Exercise details: The reply should contain every line of the data, repeated exactly, and no pictures.

Data:
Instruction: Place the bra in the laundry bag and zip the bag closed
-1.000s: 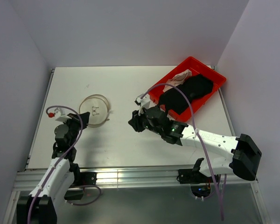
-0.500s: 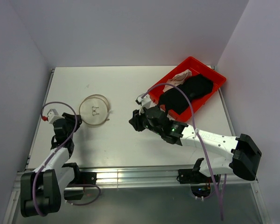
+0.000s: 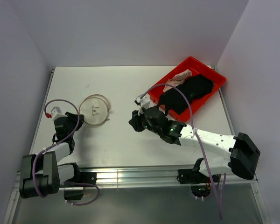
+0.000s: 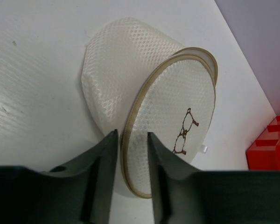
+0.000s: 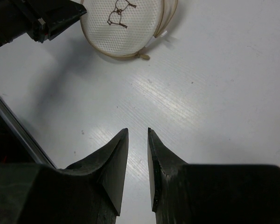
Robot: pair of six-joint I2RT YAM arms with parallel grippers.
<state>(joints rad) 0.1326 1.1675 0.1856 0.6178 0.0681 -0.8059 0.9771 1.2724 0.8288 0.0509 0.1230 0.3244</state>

Answer space:
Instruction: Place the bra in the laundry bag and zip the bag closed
-1.000s: 
-0.500s: 
+0.000s: 
+0.000s: 
+0.000s: 
Robot: pair of six-joint I2RT YAM arms with parallel grippers.
<state>(joints rad) 0.1326 1.1675 0.1856 0.6178 0.0681 -0.8059 0.9771 1.2724 0.8288 0.0509 0.1230 0.3244</state>

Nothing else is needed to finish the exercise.